Rix George D W, Rothman Edward H, Robinson Aidan W D
Anglo-European College of Chiropractic, Bournemouth, UK.
J Manipulative Physiol Ther. 2006 Jan;29(1):52-9. doi: 10.1016/j.jmpt.2005.11.008.
To describe the case of a patient diagnosed with neuralgic amyotrophy (NA) illustrating pertinent aspects of differential diagnosis, the use of clinical neurophysiological procedures to aid in establishing the diagnosis, and issues of management.
A 39-year-old male soldier presented with a rapid onset of marked loss of left shoulder movement. This started acutely early one morning as a sharp, severe lower neck pain progressing over the following 2 weeks to a less severe dull ache in the left shoulder and arm. Pain was rapidly replaced with weakness. Physical examination and electrodiagnostic investigation helped establish a diagnosis of NA.
The patient was reassured that this is normally a self-limiting condition. Range of motion exercises progressing to a strengthening program was prescribed. He was progressing well; however, we lost contact because of his commitments in the armed service.

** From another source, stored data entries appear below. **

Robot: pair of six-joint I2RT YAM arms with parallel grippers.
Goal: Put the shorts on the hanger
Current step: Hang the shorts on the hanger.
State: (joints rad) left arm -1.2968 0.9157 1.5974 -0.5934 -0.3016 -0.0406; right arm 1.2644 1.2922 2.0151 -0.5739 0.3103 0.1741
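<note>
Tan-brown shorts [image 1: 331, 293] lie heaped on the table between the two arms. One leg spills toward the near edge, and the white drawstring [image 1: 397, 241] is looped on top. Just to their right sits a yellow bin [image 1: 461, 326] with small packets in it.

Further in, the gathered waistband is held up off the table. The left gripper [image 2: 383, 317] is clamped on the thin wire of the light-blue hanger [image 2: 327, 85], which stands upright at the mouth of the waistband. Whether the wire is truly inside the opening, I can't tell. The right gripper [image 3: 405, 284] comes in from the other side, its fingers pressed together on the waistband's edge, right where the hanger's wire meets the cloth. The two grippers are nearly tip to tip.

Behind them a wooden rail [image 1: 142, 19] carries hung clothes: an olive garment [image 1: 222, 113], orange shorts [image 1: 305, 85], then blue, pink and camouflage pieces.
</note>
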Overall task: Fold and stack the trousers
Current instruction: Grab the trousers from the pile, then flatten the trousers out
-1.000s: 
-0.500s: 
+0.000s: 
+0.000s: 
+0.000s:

When a patient presents with shoulder and arm pain of neurogenic origin, NA should be a consideration. Differentiating NA from radiculopathy is especially important in making management decisions. With a careful history and physical examination, the diagnosis may be made without the need for ancillary investigations. Neuralgic amyotrophy is a self-limiting condition requiring reassurance and monitoring.
描述一例被诊断为神经性肌萎缩(NA)的患者病例,阐述鉴别诊断的相关要点、利用临床神经生理学检查方法辅助诊断以及管理问题。
一名39岁的男性士兵,突然出现左肩部活动明显丧失。起病于一天清晨,起初是剧烈的下颈部锐痛,在接下来的2周内逐渐发展为左肩部和手臂较轻的钝痛。疼痛很快被无力所取代。体格检查和电诊断检查有助于确诊为NA。
告知患者这通常是一种自限性疾病。开了逐步过渡到强化训练计划的关节活动度练习处方。他进展良好;然而,由于他在军队中的任务,我们失去了联系。
当患者出现神经源性肩部和手臂疼痛时,应考虑NA。在做出管理决策时,将NA与神经根病区分开来尤为重要。通过仔细的病史询问和体格检查,无需辅助检查即可做出诊断。神经性肌萎缩是一种自限性疾病,需要给予安慰和监测。